(Records for the task)
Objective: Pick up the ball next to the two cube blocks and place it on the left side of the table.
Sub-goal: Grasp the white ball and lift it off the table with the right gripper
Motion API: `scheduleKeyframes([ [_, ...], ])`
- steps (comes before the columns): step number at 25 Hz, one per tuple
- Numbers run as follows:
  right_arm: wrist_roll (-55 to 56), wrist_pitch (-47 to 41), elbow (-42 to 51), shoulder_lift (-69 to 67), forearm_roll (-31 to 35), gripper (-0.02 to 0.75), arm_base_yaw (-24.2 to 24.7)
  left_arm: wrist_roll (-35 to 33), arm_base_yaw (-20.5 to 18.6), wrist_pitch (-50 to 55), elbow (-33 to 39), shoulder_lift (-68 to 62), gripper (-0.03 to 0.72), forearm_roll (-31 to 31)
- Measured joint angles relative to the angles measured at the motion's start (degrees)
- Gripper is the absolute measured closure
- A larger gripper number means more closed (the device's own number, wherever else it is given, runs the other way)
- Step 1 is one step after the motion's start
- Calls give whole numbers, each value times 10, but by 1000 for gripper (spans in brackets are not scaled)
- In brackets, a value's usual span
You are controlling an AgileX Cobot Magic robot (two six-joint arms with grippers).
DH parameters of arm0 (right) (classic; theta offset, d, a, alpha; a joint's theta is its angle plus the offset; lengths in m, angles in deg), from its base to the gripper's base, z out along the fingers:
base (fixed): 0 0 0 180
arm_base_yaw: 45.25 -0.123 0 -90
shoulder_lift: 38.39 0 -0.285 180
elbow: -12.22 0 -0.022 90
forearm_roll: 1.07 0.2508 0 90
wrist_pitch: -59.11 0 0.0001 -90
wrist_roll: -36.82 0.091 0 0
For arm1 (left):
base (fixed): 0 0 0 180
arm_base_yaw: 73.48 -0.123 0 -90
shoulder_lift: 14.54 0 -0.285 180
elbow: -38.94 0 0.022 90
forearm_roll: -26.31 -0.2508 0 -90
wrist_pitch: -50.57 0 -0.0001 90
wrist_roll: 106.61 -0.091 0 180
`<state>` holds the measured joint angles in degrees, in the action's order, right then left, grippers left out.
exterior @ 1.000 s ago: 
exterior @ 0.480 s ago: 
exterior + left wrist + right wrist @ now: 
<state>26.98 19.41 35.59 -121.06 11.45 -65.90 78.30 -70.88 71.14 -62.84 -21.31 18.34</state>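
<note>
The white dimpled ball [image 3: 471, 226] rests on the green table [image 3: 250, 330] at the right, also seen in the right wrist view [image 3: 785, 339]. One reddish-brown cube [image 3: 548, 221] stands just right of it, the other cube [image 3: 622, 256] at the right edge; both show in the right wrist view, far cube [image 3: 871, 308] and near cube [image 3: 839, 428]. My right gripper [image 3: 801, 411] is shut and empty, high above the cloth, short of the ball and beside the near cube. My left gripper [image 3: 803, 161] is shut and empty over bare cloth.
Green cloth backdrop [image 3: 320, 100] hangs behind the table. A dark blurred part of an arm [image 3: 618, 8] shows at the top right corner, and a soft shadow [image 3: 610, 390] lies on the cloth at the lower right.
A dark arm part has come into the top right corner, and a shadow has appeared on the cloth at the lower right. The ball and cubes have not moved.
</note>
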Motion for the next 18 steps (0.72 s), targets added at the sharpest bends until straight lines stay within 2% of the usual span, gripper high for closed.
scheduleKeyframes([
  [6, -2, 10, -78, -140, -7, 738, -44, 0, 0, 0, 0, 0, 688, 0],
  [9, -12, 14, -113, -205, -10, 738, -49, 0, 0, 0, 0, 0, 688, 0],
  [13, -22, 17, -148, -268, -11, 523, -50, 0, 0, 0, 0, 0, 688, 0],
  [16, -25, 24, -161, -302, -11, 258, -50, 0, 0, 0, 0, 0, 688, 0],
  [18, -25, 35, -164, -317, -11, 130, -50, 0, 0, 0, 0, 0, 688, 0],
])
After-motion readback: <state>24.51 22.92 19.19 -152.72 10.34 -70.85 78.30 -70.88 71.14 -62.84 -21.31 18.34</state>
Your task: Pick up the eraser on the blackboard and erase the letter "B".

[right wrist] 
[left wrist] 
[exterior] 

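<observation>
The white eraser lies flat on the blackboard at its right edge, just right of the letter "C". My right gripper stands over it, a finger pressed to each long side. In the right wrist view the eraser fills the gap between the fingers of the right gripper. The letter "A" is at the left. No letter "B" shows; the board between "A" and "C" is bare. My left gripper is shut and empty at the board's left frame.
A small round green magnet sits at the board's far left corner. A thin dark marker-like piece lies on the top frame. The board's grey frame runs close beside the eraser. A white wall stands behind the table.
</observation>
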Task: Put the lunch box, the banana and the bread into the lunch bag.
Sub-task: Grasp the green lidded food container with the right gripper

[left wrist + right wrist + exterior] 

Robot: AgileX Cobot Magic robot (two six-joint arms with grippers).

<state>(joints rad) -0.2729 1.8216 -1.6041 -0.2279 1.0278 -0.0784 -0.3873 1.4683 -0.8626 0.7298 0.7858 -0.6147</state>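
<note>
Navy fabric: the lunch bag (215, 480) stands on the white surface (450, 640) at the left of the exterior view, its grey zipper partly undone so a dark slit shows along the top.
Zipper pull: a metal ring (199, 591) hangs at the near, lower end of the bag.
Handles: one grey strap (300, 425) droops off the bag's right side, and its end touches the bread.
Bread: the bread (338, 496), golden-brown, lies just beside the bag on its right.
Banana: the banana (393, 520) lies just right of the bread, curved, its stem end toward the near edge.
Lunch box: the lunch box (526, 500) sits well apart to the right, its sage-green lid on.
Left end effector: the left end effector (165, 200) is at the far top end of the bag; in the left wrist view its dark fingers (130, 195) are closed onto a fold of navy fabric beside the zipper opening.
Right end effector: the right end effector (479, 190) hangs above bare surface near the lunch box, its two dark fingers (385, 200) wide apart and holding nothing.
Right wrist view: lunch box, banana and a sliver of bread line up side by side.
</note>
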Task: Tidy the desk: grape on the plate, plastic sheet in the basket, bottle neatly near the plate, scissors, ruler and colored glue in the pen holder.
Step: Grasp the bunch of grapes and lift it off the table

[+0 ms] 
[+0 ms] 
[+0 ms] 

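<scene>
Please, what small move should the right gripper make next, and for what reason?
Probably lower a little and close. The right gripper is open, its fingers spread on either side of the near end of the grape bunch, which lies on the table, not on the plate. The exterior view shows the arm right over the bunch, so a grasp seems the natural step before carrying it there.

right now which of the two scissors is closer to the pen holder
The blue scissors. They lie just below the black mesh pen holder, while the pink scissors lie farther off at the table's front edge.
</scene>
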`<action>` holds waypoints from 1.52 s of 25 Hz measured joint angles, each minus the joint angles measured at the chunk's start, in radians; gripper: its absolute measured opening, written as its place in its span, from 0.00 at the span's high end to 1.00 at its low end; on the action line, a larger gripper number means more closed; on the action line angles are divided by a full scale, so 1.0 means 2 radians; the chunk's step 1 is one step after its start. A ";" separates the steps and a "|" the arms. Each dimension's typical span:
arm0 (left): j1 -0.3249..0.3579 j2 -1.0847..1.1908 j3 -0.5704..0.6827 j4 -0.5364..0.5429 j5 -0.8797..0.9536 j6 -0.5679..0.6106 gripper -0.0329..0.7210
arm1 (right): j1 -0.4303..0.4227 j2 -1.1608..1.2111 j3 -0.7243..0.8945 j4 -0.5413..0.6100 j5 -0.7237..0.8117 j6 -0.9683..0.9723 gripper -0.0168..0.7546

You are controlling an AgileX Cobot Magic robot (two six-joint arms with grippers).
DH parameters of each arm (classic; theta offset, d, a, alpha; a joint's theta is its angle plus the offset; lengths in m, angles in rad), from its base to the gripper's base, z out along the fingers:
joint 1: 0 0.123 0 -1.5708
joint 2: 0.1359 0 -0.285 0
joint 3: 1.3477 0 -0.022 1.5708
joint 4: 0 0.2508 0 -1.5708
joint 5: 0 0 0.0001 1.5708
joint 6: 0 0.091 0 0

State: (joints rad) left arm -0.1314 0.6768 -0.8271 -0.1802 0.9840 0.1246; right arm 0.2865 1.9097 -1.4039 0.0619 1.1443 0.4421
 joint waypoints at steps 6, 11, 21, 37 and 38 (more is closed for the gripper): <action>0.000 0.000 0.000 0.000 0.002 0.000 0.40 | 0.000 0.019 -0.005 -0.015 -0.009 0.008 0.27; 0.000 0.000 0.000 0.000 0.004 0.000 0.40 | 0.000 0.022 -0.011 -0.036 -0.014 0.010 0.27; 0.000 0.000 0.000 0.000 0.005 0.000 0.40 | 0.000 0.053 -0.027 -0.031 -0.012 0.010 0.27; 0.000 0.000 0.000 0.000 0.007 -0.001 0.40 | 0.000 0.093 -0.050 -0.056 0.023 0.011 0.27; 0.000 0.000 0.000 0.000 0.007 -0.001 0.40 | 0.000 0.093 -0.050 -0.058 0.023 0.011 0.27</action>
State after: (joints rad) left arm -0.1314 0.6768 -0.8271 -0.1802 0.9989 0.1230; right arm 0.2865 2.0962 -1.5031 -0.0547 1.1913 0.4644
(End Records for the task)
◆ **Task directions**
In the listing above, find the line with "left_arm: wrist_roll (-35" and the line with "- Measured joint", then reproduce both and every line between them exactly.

◆ **Answer for this exercise**
  left_arm: wrist_roll (-35 to 33), arm_base_yaw (-20.5 to 18.6), wrist_pitch (-50 to 55), elbow (-33 to 39), shoulder_lift (-68 to 62), gripper (-0.03 to 0.72), forearm_roll (-31 to 31)
- Measured joint angles relative to the angles measured at the motion's start (degrees)

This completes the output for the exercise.